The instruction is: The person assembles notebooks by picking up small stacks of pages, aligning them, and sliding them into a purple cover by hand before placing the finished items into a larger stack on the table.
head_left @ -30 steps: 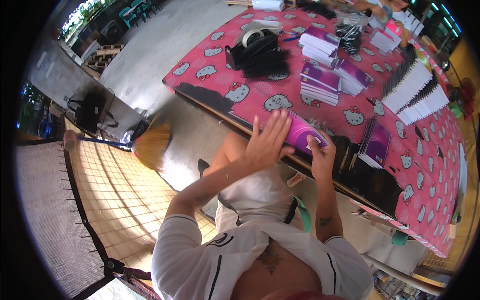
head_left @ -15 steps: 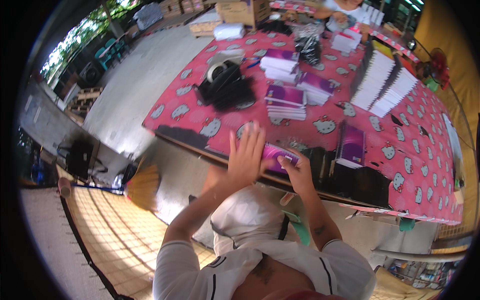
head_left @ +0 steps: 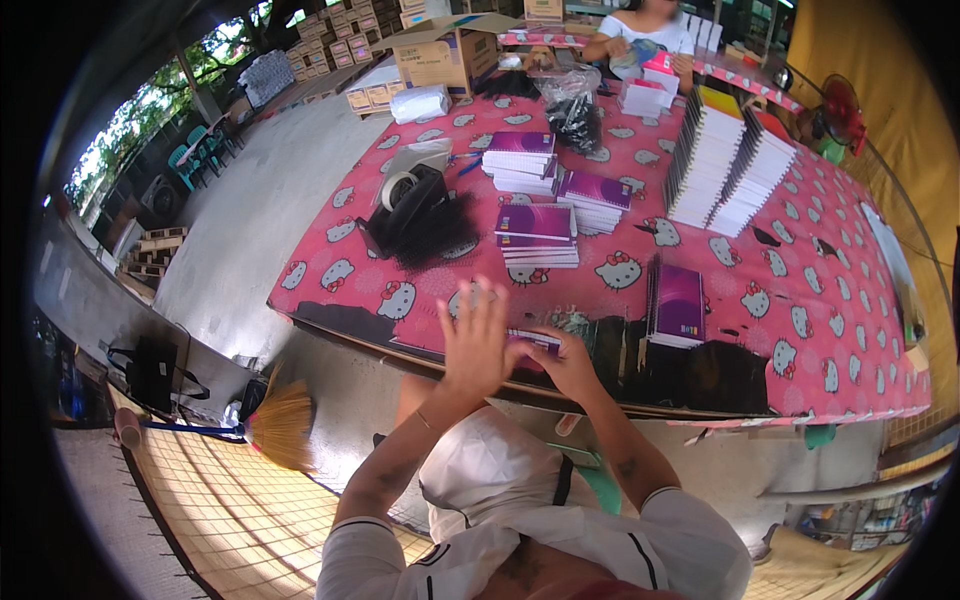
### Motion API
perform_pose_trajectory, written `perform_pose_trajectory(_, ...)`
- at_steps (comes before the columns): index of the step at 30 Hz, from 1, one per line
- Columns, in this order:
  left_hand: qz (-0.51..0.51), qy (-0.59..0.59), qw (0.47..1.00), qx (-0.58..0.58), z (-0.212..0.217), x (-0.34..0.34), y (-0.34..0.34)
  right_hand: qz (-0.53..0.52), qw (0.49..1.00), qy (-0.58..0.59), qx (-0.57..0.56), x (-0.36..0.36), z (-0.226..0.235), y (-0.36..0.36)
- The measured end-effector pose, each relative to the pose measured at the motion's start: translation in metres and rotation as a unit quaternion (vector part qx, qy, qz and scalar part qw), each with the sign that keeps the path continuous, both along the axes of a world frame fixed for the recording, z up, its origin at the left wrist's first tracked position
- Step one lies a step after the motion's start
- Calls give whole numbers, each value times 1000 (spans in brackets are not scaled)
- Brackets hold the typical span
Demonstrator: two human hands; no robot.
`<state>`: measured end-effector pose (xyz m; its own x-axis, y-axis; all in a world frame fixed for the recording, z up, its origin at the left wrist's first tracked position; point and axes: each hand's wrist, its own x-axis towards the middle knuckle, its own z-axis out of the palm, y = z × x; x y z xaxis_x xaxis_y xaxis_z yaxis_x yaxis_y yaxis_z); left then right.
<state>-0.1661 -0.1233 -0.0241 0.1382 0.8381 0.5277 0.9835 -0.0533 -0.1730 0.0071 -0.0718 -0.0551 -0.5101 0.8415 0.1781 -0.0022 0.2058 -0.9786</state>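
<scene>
You see bright daylight entering from the upper left; the pink table (head_left: 780,300) is evenly lit. Fisheye bending curves the edges, the rim is black, and your left hand (head_left: 475,345) blurs.

A long table (head_left: 800,330) is carrying a pink cartoon-cat cloth. Stacks of purple spiral notebooks (head_left: 537,235) are lying on it near the middle, with a black tape dispenser (head_left: 410,205) sitting to their left. Two tall leaning rows of notebooks (head_left: 725,160) are standing farther back, and a cardboard box (head_left: 450,50) is resting at the far end.
</scene>
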Motion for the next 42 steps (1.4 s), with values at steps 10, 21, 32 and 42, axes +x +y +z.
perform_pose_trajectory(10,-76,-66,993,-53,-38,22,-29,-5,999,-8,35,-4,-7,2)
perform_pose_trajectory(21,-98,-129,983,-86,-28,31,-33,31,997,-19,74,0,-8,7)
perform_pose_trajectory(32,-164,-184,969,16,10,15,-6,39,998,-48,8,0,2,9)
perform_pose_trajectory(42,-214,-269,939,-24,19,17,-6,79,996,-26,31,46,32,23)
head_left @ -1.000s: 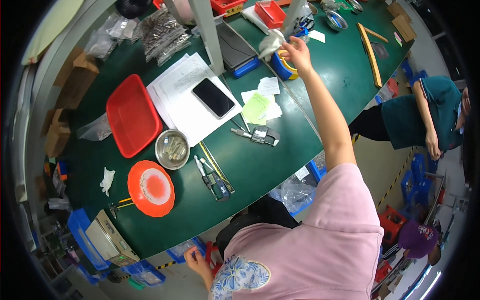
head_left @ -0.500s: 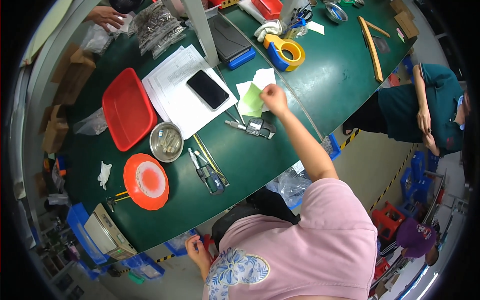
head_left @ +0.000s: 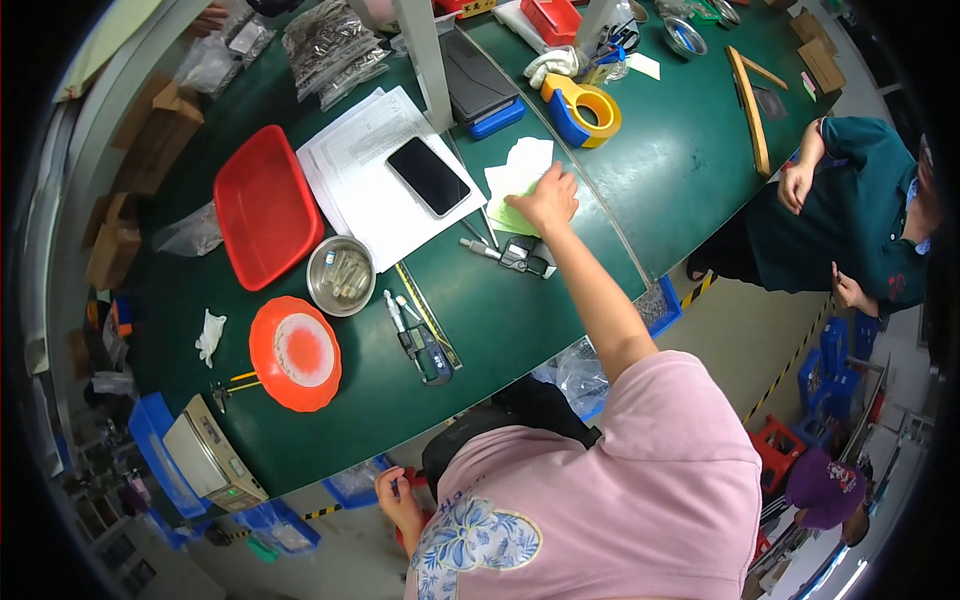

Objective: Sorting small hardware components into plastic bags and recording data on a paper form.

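My right hand (head_left: 548,201) lies with fingers apart over a light-green slip (head_left: 515,212) and white paper pieces (head_left: 523,160), the thumb on the green slip. Just nearer than it lies a digital micrometer (head_left: 520,256), with a thin pen-like rod (head_left: 490,228) at its left. A black-screened phone (head_left: 429,176) rests on printed sheets (head_left: 350,135) left of the hand. My left hand (head_left: 402,503) hangs off the table edge by my waist, fingers loosely bent and apart, with nothing visible in it.
On the green table stand a red tray (head_left: 266,208), a metal bowl (head_left: 341,276) of small parts, an orange-red plate (head_left: 294,354), a second micrometer (head_left: 420,340), a scale (head_left: 214,452) and a tape dispenser (head_left: 582,111). A co-worker (head_left: 840,215) stands at the right.
My right hand has gone from a pinch at the green slip's edge to spread fingers over the papers. The co-worker's hands have moved apart. The view has shifted slightly.
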A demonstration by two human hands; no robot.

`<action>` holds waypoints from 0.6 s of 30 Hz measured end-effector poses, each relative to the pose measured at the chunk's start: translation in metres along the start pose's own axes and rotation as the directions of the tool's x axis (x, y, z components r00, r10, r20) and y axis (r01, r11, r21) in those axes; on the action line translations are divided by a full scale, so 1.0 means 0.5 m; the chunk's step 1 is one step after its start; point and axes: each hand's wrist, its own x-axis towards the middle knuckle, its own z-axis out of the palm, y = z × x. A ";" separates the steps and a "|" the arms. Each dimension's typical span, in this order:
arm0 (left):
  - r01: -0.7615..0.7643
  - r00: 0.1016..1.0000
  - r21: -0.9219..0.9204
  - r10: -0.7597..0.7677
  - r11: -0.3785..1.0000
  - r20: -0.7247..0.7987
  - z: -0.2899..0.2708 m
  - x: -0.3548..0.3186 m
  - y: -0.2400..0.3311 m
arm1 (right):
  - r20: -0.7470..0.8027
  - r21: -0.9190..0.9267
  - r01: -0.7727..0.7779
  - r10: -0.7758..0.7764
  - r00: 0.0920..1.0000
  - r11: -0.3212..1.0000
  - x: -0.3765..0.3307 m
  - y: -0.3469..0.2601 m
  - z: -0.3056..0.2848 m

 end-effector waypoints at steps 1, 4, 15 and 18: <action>0.046 0.999 -0.038 -0.047 0.998 -0.008 0.001 -0.004 0.006 | 0.003 0.001 0.007 -0.007 1.000 1.000 -0.007 -0.004 0.001; 0.071 0.997 -0.063 -0.072 0.996 -0.008 0.003 0.001 0.006 | 0.112 0.059 -0.139 0.132 0.985 0.988 -0.016 -0.021 0.005; 0.028 1.000 -0.042 -0.028 0.999 0.011 0.013 0.006 -0.025 | -0.003 0.055 -0.003 0.003 1.000 0.998 -0.030 -0.016 0.042; -0.011 1.000 -0.030 0.010 1.000 -0.012 0.011 -0.006 -0.047 | 0.040 0.157 -0.013 0.007 0.999 0.987 -0.028 -0.016 0.058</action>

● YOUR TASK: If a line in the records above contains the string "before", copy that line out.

● TASK RESPONSE:
The instruction is: The person assembles notebooks by picking up small stacks of pages, aligning them, and sliding them into a purple cover by hand before placing the finished items into a larger stack on the table.
- at_steps (comes before the columns): index of the step at 30 Hz, from 1, one per line

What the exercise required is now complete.